Floating and diving cabin device for ocean corrosion-prone environment

Technical Field

The invention relates to the technical field of ocean engineering equipment, in particular to a floating and diving cabin device for an ocean easily-corroded environment.

Background

With the deep development of ocean development industry, people cannot directly enter deep sea for exploration, and underwater robot equipment with various functions needs to be designed to complete various underwater operation projects according to different requirements and ocean environments. Due to the harsh environment of the ocean, most of equipment suitable for use on land cannot be directly operated underwater or used for a long time, and the requirements of long-term underwater storage instruments, equipment and other articles are not considered in the existing various underwater robots.

Disclosure of Invention

In order to solve at least one of the technical problems, the invention provides a floating and diving cabin device for a marine corrosion-prone environment, which adopts the following technical scheme.

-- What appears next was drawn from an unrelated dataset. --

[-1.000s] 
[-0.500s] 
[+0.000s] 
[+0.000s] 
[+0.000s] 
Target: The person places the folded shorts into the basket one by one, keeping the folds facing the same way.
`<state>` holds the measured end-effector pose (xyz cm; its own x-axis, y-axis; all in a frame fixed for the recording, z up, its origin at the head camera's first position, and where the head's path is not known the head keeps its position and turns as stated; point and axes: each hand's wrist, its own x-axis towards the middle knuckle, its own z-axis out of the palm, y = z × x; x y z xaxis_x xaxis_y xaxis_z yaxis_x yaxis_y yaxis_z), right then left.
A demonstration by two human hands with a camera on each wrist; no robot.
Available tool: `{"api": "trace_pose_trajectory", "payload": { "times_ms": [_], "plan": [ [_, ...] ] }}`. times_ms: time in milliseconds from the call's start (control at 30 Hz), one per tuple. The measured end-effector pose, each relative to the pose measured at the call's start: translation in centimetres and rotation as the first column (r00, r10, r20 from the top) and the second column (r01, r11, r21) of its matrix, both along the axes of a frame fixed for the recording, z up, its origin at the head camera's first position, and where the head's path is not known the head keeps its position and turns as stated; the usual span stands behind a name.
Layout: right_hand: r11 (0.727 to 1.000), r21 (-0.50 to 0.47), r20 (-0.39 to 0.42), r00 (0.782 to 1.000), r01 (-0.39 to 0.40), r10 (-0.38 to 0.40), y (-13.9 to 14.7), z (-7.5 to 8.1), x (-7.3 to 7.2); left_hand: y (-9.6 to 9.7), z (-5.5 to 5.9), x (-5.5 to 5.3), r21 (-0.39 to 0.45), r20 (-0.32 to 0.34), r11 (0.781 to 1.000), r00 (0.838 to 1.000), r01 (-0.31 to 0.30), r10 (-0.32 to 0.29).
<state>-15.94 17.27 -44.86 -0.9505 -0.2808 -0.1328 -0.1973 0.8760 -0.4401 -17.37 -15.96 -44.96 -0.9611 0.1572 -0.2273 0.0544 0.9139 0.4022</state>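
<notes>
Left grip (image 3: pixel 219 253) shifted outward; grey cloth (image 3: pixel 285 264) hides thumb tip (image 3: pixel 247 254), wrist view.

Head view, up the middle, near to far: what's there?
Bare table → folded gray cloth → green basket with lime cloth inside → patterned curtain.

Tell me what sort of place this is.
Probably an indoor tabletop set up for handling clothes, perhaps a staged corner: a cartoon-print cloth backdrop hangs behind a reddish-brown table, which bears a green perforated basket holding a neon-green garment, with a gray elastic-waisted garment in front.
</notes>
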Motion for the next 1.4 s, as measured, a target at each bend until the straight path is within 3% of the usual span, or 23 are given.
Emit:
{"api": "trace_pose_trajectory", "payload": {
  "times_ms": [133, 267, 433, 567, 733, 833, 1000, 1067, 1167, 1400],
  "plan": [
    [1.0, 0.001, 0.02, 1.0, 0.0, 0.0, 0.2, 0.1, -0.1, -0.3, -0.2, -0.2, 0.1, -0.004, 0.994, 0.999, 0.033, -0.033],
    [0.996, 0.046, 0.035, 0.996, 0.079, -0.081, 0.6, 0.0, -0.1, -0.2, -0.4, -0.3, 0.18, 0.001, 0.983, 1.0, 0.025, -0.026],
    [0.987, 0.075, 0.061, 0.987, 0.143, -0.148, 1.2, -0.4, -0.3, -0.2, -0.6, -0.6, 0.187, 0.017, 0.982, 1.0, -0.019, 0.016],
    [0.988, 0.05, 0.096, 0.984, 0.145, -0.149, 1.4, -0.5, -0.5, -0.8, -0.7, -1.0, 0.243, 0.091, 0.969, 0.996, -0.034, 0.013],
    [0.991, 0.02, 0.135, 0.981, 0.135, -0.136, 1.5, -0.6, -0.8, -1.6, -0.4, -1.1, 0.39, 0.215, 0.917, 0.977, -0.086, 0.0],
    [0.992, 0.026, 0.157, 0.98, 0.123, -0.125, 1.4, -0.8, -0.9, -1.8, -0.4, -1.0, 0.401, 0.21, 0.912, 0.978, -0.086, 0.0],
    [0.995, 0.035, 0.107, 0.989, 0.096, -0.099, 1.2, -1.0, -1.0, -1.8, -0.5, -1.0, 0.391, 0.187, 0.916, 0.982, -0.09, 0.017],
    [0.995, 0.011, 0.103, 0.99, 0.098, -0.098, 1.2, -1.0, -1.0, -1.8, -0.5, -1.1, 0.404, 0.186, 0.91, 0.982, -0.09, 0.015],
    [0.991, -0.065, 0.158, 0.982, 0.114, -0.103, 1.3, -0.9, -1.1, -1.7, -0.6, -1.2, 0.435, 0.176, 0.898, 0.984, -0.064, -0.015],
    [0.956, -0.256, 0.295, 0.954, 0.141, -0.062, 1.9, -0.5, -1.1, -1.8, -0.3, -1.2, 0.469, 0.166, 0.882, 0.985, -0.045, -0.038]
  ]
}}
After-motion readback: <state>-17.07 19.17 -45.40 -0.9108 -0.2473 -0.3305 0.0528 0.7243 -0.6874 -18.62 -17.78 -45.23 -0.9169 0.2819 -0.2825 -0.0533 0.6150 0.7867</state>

The invention provides a floating and diving cabin device for a marine corrosion-prone environment, which comprises a device cylinder body, an equipment cabin body, a hydraulic buoyancy adjusting device, an outer oil bag and a control module, wherein the device cylinder body is provided with a sealed inner cavity; the equipment cabin is arranged in the device cylinder body, and instruments can be placed in the equipment cabin; the hydraulic buoyancy adjusting device is arranged in the device cylinder and comprises an inner oil tank, an inner air bag and a two-position four-way electromagnetic valve, wherein the inner air bag is arranged in the inner oil tank, and the two-position four-way electromagnetic valve can switch the direction of an oil way; the outer oil bag is arranged outside the device cylinder body and is communicated with the hydraulic buoyancy adjusting device; the control module is arranged in the device barrel and can control the hydraulic buoyancy adjusting device to work.

In some embodiments of the invention, the hydraulic buoyancy adjustment device comprises a drive motor and a gear pump.

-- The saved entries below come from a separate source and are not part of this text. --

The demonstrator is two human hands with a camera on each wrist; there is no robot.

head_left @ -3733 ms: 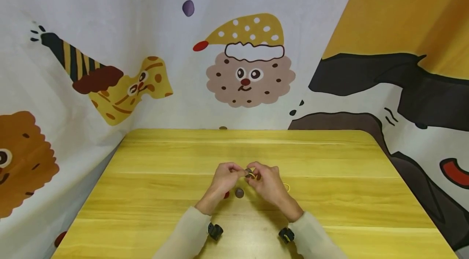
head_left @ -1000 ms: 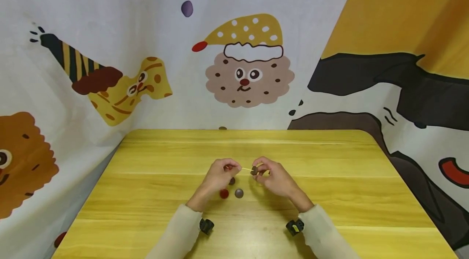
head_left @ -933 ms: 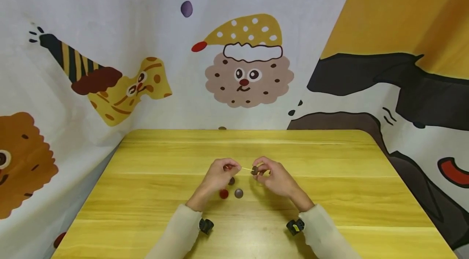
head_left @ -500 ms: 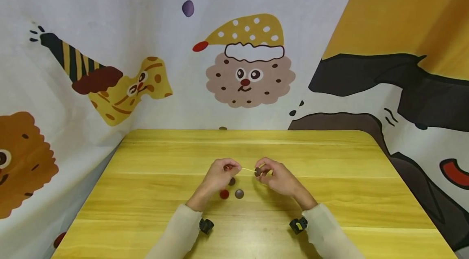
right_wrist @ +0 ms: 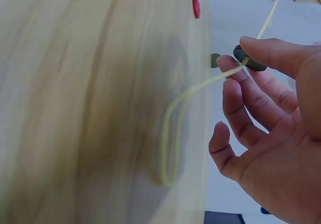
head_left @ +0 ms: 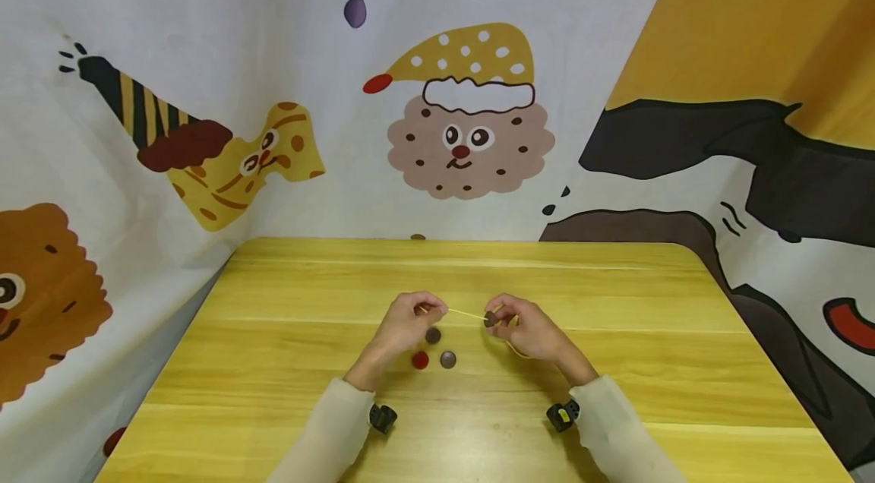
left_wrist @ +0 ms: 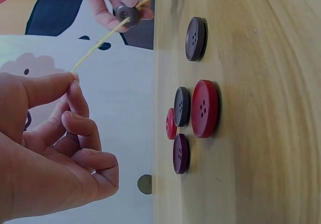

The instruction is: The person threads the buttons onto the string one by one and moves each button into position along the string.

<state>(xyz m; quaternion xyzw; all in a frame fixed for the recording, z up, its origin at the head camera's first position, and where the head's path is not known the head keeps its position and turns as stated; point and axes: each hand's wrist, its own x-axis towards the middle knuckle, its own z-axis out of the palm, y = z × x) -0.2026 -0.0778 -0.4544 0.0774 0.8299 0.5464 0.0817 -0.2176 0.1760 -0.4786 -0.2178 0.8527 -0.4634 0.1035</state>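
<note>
Between thumb and index finger, my left hand point(head_left: 405, 322) pinches the end of a yellow string point(left_wrist: 95, 47). The string runs taut to a dark brown button point(head_left: 490, 318), which my right hand point(head_left: 536, 329) holds by its edge. In the right wrist view, the string point(right_wrist: 220, 76) passes through the button point(right_wrist: 250, 58) and trails in a loop below the right hand. Under the hands, a dark button point(head_left: 433, 335), a red button point(head_left: 420, 360) and a grey-brown button point(head_left: 447, 359) lie flat. A small red button point(left_wrist: 171, 123) and a purple button point(left_wrist: 180, 153) show in the left wrist view.
The buttons lie on a light wooden table point(head_left: 307, 369). Behind it hangs a white cloth point(head_left: 294, 27) printed with cartoon food. Each wrist carries a small black camera, such as the left one point(head_left: 383, 418).
The hands were close together at the button; they have moved apart. The right hand has shifted right with the button, and more string now stretches between them. The dark table button is more exposed.
</note>
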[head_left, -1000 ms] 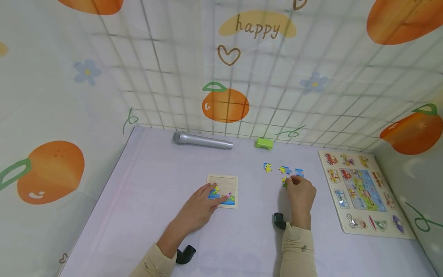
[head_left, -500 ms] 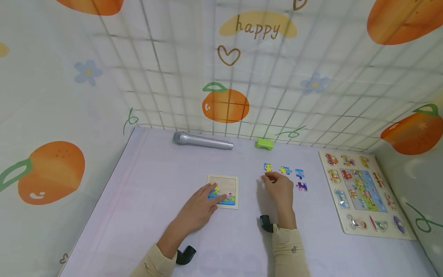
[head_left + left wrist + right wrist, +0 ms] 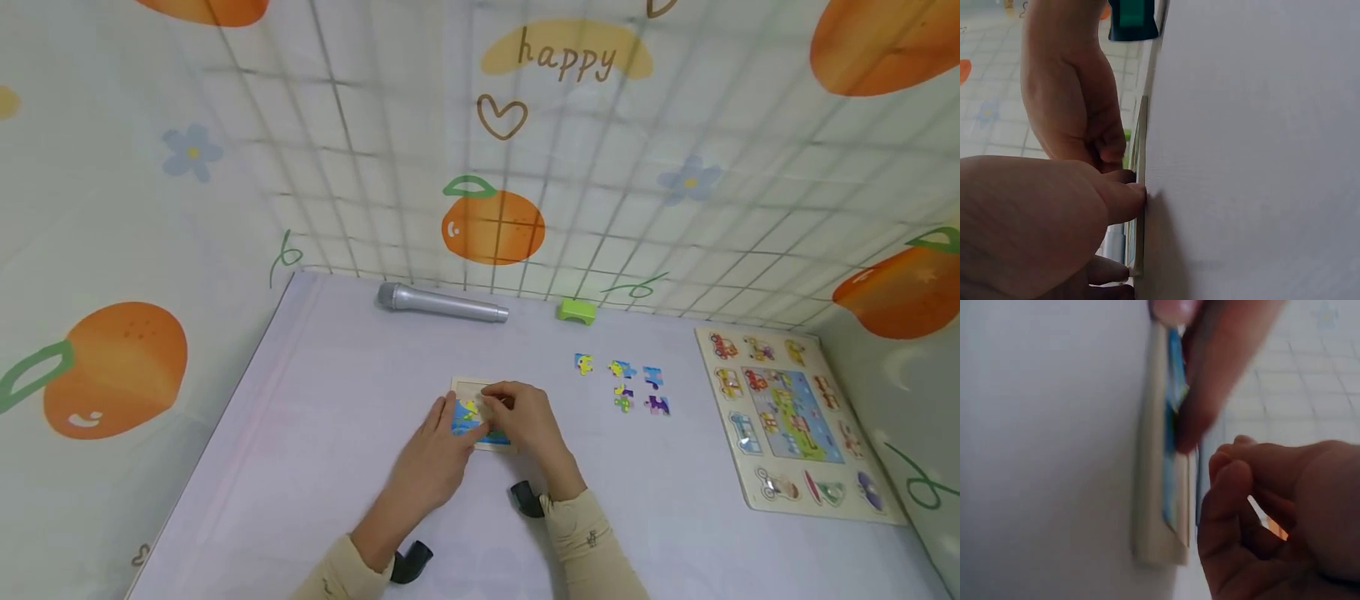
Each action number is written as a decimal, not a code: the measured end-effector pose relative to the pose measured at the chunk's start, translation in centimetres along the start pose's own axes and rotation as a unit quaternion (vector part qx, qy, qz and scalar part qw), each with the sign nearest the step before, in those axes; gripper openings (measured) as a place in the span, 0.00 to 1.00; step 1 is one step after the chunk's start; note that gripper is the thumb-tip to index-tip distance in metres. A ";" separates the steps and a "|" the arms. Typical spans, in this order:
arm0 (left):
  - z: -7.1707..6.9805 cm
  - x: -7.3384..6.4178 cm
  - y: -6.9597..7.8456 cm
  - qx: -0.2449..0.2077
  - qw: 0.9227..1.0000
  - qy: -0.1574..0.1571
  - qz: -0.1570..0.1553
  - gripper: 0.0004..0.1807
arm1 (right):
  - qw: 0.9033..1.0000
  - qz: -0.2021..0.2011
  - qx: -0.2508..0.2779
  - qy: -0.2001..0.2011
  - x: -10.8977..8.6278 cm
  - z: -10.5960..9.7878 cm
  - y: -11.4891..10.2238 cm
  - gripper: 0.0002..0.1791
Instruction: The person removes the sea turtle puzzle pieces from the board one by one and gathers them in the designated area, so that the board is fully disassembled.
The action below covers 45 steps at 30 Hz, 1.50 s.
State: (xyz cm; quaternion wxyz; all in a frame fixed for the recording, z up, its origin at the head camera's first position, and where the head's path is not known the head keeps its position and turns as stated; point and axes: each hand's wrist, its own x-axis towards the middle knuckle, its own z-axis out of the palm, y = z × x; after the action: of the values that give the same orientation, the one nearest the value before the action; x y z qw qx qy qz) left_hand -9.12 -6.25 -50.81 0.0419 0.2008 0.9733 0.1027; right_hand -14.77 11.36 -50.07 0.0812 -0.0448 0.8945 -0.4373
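Note:
A small wooden puzzle tray with blue and yellow pieces along its lower and left parts lies on the table. My left hand rests on its left side and lower part, fingers fairly straight and thumb spread inward; the left wrist view shows the thumb at the tray's edge. Over the tray's right half, my right hand has thumb and fingertips pinched together. It seems to hold a puzzle piece, hidden by the fingers. In the right wrist view that pinch is just above the tray surface.
Several loose puzzle pieces lie to the right of the tray. Behind are a silver microphone and a green arch block. A large picture puzzle board lies at the right, and a grid-backed cloth wall rises behind the table.
My right hand has moved left from the loose pieces to over the tray, uncovering the pieces beneath it. My left fingers have shifted to the tray's left rim, and its thumb has drawn back slightly.

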 end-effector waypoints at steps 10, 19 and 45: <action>-0.2 -0.1 -0.1 0.021 1.000 0.021 0.010 0.21 | 0.999 -0.012 -0.035 -0.040 0.6 1.1 -0.3 0.11; 0.4 -0.1 -0.6 0.007 0.998 0.049 0.026 0.21 | 0.998 -0.009 -0.048 -0.037 0.6 1.4 -0.2 0.11; 0.2 -0.3 -2.6 -0.033 0.997 0.033 0.061 0.20 | 1.000 -0.005 -0.007 -0.008 0.3 1.8 -0.4 0.03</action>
State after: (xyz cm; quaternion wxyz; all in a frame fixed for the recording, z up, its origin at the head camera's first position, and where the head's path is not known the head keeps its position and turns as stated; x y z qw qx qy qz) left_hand -9.77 -8.64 -51.56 0.0100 0.2551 0.9562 0.1434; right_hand -14.73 9.72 -50.89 0.0859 -0.0540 0.8967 -0.4309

In some embodiments of the invention, the hydraulic buoyancy adjustment device includes a pressure retention valve in communication with the outer oil bladder.

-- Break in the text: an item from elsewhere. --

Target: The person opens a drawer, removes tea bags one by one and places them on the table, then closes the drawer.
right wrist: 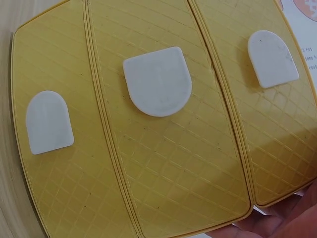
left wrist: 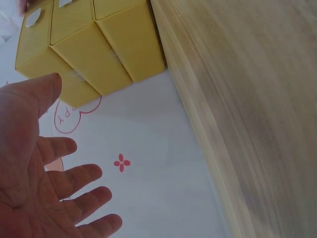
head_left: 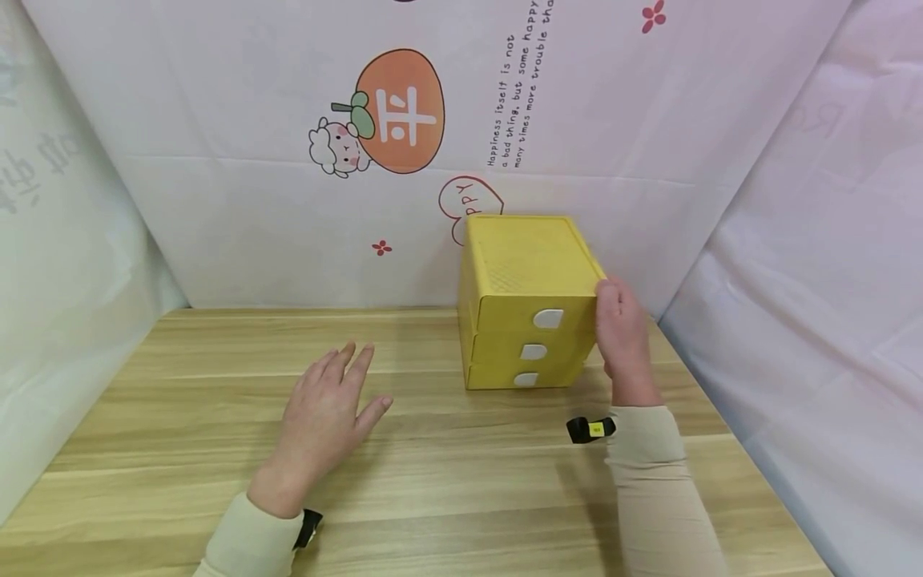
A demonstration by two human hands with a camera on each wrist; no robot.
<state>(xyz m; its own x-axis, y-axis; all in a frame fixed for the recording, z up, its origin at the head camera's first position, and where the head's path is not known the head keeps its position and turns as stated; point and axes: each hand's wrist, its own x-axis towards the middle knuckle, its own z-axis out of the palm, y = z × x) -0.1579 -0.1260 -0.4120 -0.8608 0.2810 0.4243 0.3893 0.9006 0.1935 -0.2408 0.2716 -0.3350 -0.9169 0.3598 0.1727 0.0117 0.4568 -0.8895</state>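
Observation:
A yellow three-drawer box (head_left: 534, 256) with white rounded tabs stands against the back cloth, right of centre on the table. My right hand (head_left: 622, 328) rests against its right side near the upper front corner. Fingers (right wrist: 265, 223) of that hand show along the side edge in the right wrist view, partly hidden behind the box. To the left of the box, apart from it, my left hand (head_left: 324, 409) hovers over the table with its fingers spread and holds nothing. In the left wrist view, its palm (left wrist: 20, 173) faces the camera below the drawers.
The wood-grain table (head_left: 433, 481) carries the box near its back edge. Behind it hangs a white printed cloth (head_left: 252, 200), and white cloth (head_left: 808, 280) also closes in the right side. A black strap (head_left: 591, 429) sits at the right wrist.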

In some embodiments of the invention, the control module comprises a switching value output module, and the switching value output module can control the start and stop of the hydraulic buoyancy adjusting device.

In some embodiments of the invention, the hydraulic buoyancy adjustment device includes a temperature sensor capable of monitoring the temperature of the hydraulic oil in the inner tank.

In some embodiments of the invention, the hydraulic buoyancy adjustment device comprises a pressure sensor capable of monitoring the pressure of the hydraulic oil in the inner tank.

In some embodiments of the invention, the control module includes an analog output module capable of controlling the rotational speed of the drive motor.

In some embodiments of the invention, the float-submergence cabin device comprises a protective cover, the protective cover is arranged outside the device cylinder body, the protective cover is connected with the device cylinder body, and the outer oil bag is arranged in the protective cover.

In some embodiments of the invention, the snorkel device includes a power module disposed in the device barrel.

In some embodiments of the invention, the power supply module comprises a lithium battery.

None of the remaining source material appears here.